*Work order:*
Could you report every line from the entries that includes the word "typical"?

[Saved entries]
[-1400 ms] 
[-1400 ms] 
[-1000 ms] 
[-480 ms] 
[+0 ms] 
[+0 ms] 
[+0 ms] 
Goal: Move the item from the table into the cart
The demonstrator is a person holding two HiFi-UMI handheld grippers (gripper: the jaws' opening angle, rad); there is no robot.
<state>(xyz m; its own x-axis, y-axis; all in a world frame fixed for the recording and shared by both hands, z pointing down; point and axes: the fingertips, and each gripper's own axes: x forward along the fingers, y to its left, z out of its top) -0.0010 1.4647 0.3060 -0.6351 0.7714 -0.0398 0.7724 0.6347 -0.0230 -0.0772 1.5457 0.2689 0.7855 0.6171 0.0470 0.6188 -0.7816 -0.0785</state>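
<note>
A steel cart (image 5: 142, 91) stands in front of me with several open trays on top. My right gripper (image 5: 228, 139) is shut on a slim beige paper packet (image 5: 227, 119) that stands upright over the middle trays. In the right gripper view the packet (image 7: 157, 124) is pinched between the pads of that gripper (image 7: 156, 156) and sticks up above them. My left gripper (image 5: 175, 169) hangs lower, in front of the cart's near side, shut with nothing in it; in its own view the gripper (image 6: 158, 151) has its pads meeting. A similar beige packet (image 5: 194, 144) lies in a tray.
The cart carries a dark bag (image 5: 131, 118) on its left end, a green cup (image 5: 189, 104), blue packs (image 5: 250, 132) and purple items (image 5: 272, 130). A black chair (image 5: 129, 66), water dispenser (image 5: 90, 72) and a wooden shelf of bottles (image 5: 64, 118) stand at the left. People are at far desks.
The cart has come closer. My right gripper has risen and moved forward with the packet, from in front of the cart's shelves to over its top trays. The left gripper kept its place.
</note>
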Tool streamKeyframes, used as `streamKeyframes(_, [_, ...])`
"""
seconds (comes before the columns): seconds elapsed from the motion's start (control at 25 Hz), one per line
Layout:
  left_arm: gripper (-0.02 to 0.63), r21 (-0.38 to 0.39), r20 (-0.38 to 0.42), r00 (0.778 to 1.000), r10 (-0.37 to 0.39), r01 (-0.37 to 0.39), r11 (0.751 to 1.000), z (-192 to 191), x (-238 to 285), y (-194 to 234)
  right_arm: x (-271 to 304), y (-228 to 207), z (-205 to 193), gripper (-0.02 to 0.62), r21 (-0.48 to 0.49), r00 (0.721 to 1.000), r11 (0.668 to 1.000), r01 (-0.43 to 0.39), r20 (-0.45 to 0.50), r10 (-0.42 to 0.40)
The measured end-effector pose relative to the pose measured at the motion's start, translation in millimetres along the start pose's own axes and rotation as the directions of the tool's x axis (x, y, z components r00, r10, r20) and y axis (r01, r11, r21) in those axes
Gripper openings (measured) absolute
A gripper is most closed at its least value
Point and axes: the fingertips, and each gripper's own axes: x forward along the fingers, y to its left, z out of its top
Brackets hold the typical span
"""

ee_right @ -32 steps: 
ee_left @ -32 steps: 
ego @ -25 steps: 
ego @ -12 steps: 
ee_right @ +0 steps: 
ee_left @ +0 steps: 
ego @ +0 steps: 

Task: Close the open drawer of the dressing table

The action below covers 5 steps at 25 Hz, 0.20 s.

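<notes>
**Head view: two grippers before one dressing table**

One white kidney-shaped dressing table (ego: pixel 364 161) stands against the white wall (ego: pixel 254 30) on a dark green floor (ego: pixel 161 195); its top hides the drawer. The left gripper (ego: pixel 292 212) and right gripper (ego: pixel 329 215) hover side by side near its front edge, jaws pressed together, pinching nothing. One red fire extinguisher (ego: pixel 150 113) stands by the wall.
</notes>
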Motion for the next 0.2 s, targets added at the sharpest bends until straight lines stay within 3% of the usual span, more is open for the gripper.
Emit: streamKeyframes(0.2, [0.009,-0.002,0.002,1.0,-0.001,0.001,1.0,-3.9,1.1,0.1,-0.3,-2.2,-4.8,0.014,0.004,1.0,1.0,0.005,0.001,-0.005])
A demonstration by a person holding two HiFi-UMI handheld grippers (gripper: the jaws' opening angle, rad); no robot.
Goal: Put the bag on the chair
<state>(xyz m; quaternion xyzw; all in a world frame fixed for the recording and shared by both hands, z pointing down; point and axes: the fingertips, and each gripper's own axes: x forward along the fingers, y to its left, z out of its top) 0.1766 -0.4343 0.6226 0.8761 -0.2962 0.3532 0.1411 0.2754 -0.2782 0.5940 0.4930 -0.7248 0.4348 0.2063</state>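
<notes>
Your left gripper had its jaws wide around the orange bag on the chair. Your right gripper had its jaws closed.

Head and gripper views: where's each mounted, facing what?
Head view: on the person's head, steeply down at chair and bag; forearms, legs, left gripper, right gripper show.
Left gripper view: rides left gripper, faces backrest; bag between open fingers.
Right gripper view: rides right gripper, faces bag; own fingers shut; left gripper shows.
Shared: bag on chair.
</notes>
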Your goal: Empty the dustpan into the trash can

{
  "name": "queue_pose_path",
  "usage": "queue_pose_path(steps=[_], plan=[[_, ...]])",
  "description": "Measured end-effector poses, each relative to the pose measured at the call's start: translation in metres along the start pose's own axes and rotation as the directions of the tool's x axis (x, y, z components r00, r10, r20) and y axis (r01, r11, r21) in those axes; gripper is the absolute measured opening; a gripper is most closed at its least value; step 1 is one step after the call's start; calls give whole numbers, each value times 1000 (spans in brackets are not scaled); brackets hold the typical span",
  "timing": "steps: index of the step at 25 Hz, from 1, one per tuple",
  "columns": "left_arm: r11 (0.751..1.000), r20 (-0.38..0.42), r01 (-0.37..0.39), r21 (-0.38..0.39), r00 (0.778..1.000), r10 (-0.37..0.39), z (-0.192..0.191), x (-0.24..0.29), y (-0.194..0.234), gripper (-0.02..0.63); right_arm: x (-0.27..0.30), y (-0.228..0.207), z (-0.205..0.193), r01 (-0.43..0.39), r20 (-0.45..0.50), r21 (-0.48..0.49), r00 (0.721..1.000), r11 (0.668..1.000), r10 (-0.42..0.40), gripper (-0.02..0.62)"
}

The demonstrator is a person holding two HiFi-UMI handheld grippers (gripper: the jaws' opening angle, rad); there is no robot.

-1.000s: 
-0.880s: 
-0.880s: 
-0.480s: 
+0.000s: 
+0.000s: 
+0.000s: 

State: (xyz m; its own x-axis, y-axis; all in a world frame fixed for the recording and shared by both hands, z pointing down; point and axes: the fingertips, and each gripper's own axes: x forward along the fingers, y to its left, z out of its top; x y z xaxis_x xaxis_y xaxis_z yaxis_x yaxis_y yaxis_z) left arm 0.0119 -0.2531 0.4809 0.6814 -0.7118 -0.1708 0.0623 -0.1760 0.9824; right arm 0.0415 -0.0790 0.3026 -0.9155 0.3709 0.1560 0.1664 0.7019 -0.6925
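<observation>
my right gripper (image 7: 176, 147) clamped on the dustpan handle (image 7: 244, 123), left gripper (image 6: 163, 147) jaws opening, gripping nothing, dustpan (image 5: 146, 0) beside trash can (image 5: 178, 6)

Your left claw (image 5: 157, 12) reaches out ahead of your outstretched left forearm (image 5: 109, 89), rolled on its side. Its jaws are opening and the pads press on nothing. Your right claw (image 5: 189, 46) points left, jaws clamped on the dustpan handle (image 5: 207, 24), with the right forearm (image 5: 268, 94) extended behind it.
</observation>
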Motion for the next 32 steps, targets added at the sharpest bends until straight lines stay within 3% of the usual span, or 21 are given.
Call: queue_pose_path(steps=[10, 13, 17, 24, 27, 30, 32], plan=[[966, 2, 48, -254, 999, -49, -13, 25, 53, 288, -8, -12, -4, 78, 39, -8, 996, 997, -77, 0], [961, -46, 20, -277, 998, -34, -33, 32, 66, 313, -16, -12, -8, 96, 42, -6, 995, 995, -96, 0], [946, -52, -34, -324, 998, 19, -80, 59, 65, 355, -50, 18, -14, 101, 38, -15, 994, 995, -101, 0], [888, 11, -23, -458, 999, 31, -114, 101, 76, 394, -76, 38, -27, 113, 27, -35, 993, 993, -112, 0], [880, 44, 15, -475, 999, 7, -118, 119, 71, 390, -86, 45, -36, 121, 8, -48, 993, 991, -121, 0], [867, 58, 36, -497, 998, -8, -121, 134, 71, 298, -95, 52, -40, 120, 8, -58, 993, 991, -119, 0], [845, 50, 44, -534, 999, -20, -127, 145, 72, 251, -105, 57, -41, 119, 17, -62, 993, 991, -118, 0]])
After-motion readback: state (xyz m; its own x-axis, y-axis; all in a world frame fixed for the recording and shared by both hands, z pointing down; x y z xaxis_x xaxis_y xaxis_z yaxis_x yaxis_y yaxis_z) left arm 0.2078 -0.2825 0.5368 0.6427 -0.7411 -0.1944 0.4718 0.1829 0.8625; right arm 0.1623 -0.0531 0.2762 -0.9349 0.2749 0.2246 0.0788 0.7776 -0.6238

*Reply to the exercise:*
Brackets hold the typical span
  "description": "Measured end-effector poses, each relative to the pose measured at the call's start: translation in metres along the start pose's own axes and rotation as the directions of the tool's x axis (x, y, z components r00, r10, r20) and y axis (r01, r11, r21) in those axes; gripper is the absolute measured opening; a gripper is most closed at its least value; step 1 is one step after the call's start; calls give whole numbers, each value times 1000 (spans in brackets are not scaled); brackets hold the typical span",

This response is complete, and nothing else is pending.